Hemophilia A is an inheritable coagulation disorder in both humans and dogs causing an increased risk of bleeding. It is caused by a quantitative genetic deficiency in clotting factor VIII (FVIII). The gene coding for factor VIII is located on the X chromosome and because it inherits recessively, mostly male individuals are affected while females are asymptomatic carriers [1]. However, de novo mutations can occur, leading to an acquired form of the disorder. Furthermore, factor VIII deficiency can also be acquired by Angiostrongylus vasorum infection [2]. Hemophilia A has been identified in many different purebred dogs, as well as in unrelated mixed breeds [1,3].

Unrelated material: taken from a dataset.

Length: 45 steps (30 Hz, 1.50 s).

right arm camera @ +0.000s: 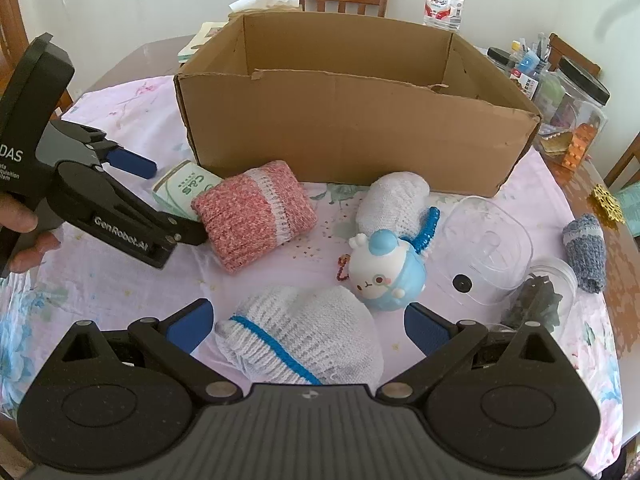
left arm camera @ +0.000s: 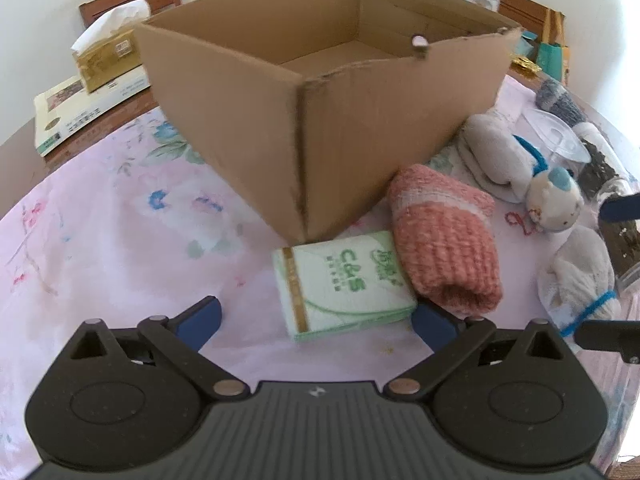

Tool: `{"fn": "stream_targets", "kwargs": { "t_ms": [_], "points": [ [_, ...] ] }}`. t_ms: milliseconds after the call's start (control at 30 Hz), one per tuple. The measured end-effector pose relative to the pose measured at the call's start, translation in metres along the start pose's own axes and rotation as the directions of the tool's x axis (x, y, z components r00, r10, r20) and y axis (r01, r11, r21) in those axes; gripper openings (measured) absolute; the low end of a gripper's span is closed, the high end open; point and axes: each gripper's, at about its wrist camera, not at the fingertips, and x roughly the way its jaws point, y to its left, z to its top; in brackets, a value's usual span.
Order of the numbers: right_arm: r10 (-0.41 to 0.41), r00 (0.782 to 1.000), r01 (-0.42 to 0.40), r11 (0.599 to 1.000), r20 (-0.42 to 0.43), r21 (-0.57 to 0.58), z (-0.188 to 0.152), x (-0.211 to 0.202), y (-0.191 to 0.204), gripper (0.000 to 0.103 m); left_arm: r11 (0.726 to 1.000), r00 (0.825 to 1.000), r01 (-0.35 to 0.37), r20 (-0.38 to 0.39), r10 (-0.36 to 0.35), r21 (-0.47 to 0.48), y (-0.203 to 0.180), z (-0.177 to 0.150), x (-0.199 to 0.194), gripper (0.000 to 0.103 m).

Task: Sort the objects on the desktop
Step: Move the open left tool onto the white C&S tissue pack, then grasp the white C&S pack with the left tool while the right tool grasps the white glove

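Cardboard box [left arm camera: 256, 92] stood empty; you had both grippers wide
Left gripper [left arm camera: 316, 320] framed the tissue pack [left arm camera: 344, 284], lower centre; right gripper [right arm camera: 308, 324] straddled the white sock [right arm camera: 300, 336]; closing looked next

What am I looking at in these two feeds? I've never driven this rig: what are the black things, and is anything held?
No robot arm: a person holds two hand tools with tongs, each carrying a camera looking along its fingers. One feed shows the left tongs, open around a green tissue pack beside a pink knitted roll. The other shows the right tongs, open around a white knitted roll. Nothing is gripped yet. Behind stands an empty-looking cardboard box on the flowered cloth.
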Motion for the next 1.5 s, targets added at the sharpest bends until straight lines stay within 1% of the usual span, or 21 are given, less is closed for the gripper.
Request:
{"fn": "stream_targets", "kwargs": {
  "t_ms": [200, 267, 467, 600, 667, 733, 800, 967, 1033, 1133, 1200, 1300, 1367, 1500],
  "points": [
    [0.004, 1.000, -0.004, 1.000, -0.010, 0.011, -0.003, 0.003, -0.002, 0.103, 0.999, 0.999, -0.029, -0.016, 0.029, -0.040, 0.024, -0.007, -0.005, 0.102],
    [0.009, 1.000, -0.008, 1.000, -0.018, 0.004, -0.005, 0.005, -0.002, 0.103, 0.998, 0.999, -0.032, -0.021, 0.031, -0.045, 0.026, -0.008, -0.007, 0.102],
    [0.017, 0.999, -0.019, 0.999, -0.047, -0.044, -0.009, 0.012, 0.000, 0.103, 1.000, 1.000, -0.016, -0.003, 0.016, -0.020, 0.016, -0.005, -0.005, 0.102],
    [0.040, 0.997, -0.043, 0.998, -0.068, -0.050, -0.008, 0.020, 0.000, 0.103, 1.000, 1.000, -0.014, 0.015, 0.014, -0.015, 0.010, 0.000, 0.001, 0.101],
    [0.046, 0.996, -0.049, 0.998, -0.082, -0.047, -0.008, 0.026, -0.001, 0.103, 1.000, 1.000, -0.009, 0.020, 0.010, -0.020, 0.008, 0.003, 0.002, 0.099],
    [0.072, 0.992, -0.075, 0.997, -0.100, -0.030, -0.009, 0.031, -0.002, 0.103, 1.000, 1.000, -0.010, 0.022, 0.011, -0.019, 0.007, 0.004, 0.003, 0.099],
    [0.078, 0.992, -0.081, 0.996, -0.103, -0.025, -0.010, 0.033, -0.001, 0.103, 1.000, 1.000, -0.007, 0.028, 0.007, -0.017, 0.007, 0.004, 0.002, 0.093],
    [0.072, 0.992, -0.078, 0.996, -0.103, -0.050, -0.012, 0.033, 0.003, 0.103, 1.000, 0.999, -0.005, 0.037, 0.006, -0.008, 0.006, 0.006, 0.002, 0.091],
    [0.073, 0.991, -0.079, 0.996, -0.108, -0.051, -0.010, 0.033, 0.002, 0.103, 1.000, 0.999, -0.006, 0.045, 0.006, -0.005, 0.006, 0.007, 0.002, 0.086],
    [0.075, 0.991, -0.081, 0.996, -0.109, -0.049, -0.009, 0.034, 0.002, 0.103, 1.000, 0.999, 0.012, 0.047, -0.013, 0.021, 0.005, 0.008, 0.002, 0.080],
    [0.080, 0.991, -0.086, 0.995, -0.110, -0.045, -0.009, 0.033, 0.001, 0.103, 0.999, 0.999, 0.023, 0.045, -0.024, 0.033, 0.006, 0.008, 0.000, 0.072],
    [0.088, 0.991, -0.092, 0.995, -0.100, -0.040, -0.009, 0.029, 0.001, 0.103, 0.999, 0.999, 0.032, 0.040, -0.034, 0.040, 0.008, 0.009, -0.002, 0.063],
    [0.089, 0.991, -0.093, 0.995, -0.095, -0.044, -0.008, 0.026, 0.002, 0.102, 0.998, 0.999, 0.033, 0.032, -0.035, 0.044, 0.009, 0.009, -0.003, 0.063],
    [0.079, 0.993, -0.084, 0.995, -0.085, -0.058, -0.005, 0.022, 0.002, 0.094, 0.998, 0.999, 0.043, 0.021, -0.044, 0.053, 0.010, 0.008, -0.006, 0.063]
  ]
}}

Clinical signs of hemophilia A are caused by excessive or uncontrolled bleeding, which can be triggered by minor events or even occur spontaneously. Most common findings are typical for a secondary hemostatic disorder and include subcutaneous or intramuscular hematomas, prolonged bleeding after surgery, prolonged bleeding associated with loss of deciduous teeth, abnormal bleeding from minor wounds or injection sites, bleeding in the body cavity or organs and lameness caused by hemarthrosis [3,4,5]. Hemophilia A resulting in hematorrhachis and neurological deficits in young dogs has been reported in the past, with clinical signs mainly of a neurological nature, such as acute paraplegia or tetraplegia, combined with areflexia, incontinence and lack of superficial or even deep pain perception [6,7,8]. Spinal cord hemorrhage secondary to hemophilia A resulting in pain or hyperesthesia has infrequently been reported. One older study describes a one-year-old Labrador Retriever–Terrier mix with cervical pain and paraparesis, and a recent publication reports three young, male dogs with paraspinal hyperesthesia, caused by vertebral canal hemorrhage resulting from hemophilia A [8,9]. Two of the dogs in the latter study presented with cervical hyperesthesia, which was not associated with neurologic deficits in one dog, while the other dog exhibited progressive neurologic deficits, eventually resulting in severe non-ambulatory tetraparesis. The dog without neurologic deficits developed hyperacute extradural hemorrhage post cerebrospinal fluid (CSF) sampling, resulting in multiple cranial nerve deficits with a need for mechanical ventilation. Hematorrhachis in all three cases was diagnosed by magnetic resonance imaging (MRI).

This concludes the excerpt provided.